The sunsets change with the change in landscape. The company of bird calls and dragonflies and all manner of other things that I don’t see bear witness to me witnessing their changes.

I know they are there, but I know little of them unless I were to go looking. And then it’s only a trained eye that can tell me this is that or that is that. But I love it anyway, this camaraderie with things I don’t know and don’t even know exist there. I have learnt more about birds however. I can spot a kingfisher or a caracara, because Nyla, the photographer, chases their flight, pulling up on my happily running self and shouting ‘jump in! Quick! It just landed on a tree.’ “Grrr!” But I comply because I can’t be having all the fun, and we need to stick together. The vague language is now normal. I know what ‘it’ is.

It had to be an osprey or caracara. I wonder what she’d do with falcons? Now I am unable to drive my car when I am alone without being distracted by a bird. I enjoy bringing back tales of how close they were to the road or where I saw them and what they were doing, like the owl on Trantrill Road that I saw and took Nyla back to see. We stalked it for months. It was always right there on the electricity line, doing its night hunt. And then it disappeared.

But those are just the things of the skies. The fields and savannahs have cultures of their own, as does the water. What lies inside the water and the fields are a lot more than the ones that show themselves to us but we can only go back day after day before we get a sense of the culture of the space.

There is no sense of the birds or the dragonflies tolerating us.

Of course, with our heads out of the way there would be more air space, but I run through them and they seem to go about their business fine enough and buzz into me if need be. Spaces begin to grow on you and you on them. It’s only the humans we have to be worried about.

So when we have murtis washing up on Tyrico, and hearing the inane comments about voodoo and obeah, it makes me desirous of even more communication with the organisms in the fields and rivers. It’s amazing that despite living together within an island for so long, we know very little of each other’s religious practices. If there were a general impetus to, at least be curious to know, that would suffice. But it seems, from Facebook posts and a large number of conversations with general persons over the years that there isn’t even a sense of curiosity among the laymen. People believe what they believe and that’s that.

We really might as well just be living alone. It is about time that we change our motto. Eliminate that narrow term “Tolerance”. It makes us into a society of insular thinkers.

Firstly, the murtis could have been from either one of the festivals, the Ganesh Utsav or Dussehra.

Durga murtis are not immersed for Ganesh Utsav, CNC 3. Durga murtis are immersed on the occasion of Dussehra, a period dedicated to the feminine forms of the divine. Ganesh murtis are for, well, Ganesh Utsav.

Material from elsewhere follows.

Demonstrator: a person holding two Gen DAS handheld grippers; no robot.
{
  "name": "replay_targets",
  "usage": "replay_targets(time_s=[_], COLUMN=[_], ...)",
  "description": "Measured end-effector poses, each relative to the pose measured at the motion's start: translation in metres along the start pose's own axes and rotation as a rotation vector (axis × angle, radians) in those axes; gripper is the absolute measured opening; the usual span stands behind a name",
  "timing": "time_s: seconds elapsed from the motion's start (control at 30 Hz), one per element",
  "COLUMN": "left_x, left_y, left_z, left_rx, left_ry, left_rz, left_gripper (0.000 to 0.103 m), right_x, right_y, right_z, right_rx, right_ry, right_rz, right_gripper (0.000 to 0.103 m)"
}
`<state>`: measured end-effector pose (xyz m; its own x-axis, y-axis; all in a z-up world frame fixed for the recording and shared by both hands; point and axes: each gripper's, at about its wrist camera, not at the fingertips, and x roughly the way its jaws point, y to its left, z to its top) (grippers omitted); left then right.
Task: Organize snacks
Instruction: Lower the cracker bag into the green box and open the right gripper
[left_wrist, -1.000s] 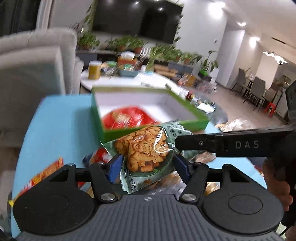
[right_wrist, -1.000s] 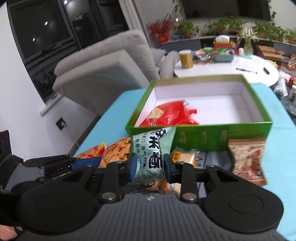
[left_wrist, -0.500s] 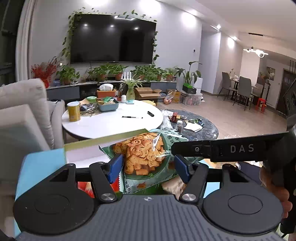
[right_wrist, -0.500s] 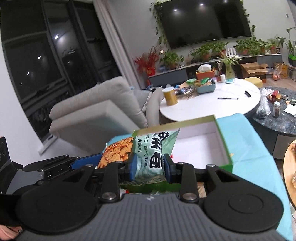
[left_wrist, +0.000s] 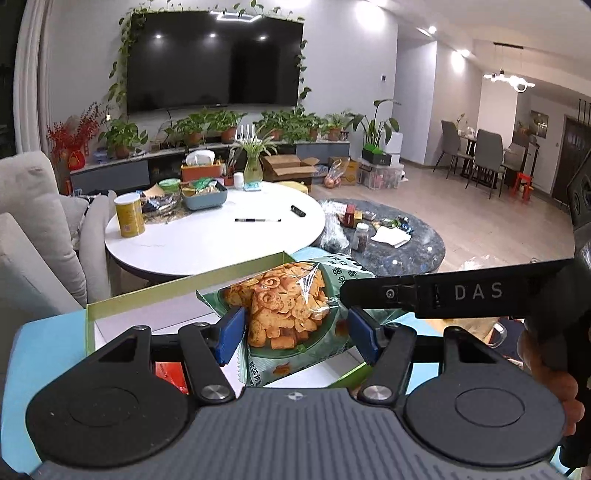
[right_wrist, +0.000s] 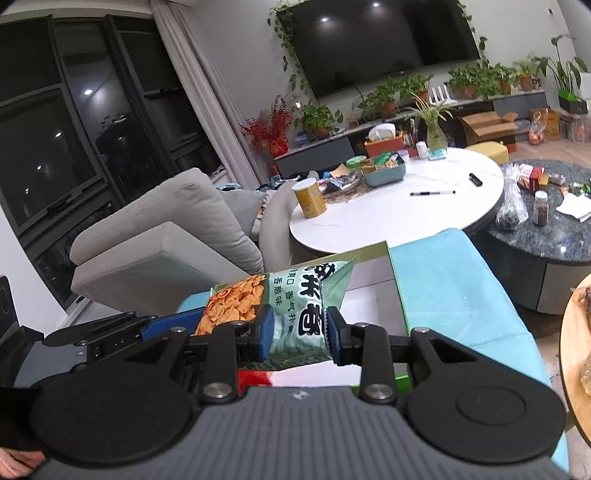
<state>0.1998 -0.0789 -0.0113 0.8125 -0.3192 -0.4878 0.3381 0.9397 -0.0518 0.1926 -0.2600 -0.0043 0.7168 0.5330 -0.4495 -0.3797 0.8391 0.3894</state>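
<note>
The right gripper (right_wrist: 295, 334) had its blue fingers (right_wrist: 266, 334) clamped on the green end of the snack bag (right_wrist: 299, 310). The left gripper (left_wrist: 293, 334) had fingers (left_wrist: 229, 334) wider apart, pressed on the bag's sides (grip uncertain). The crinkly foil bag lay crosswise between both, above the green box (right_wrist: 400, 295), which stood at 12 o'clock on the turquoise desk (right_wrist: 461, 288).

A pale green snack bag (left_wrist: 291, 314) with a clear window showing orange ring-shaped crackers is held in the air above an open green box (left_wrist: 177, 288) with a white interior. A red packet (left_wrist: 168, 373) lies inside the box, toward 7 o'clock of the bag in the left wrist view.
</note>
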Motion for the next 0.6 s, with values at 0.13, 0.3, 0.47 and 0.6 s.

Secondly, this is probably a valuable message to the Hindu population that it needs to be a bit more environmentally conscious.

Immersing what looks like a murti made of cement, and holding a wire in hand, is hazardous to the general environment. Claims of black magic by some members of the Hindu community seem a bit far-fetched. An excuse.

Most of us who have witnessed the construction of murtis know that a frame is constructed first. In some cases bamboo is used to build the frame. So, wood sticking out of the back and legs more than likely would be the remnants of the basic frame. Perhaps this is where we should take a page out of the ancestral book and follow the lead of some of the South Trinidad Hindu communities and build man-made ponds for festivities involving the immersion of murtis. Leave the sea to its own culture. We already overfish and poison the habitat. And for the rest of the population, asking for the purpose of understanding, rather than assuming what happens during others’ religious festivities might be a more useful approach for life in general.

Blind religious belief makes us a bit daft sometimes.

As I was s ay i n g…the fields…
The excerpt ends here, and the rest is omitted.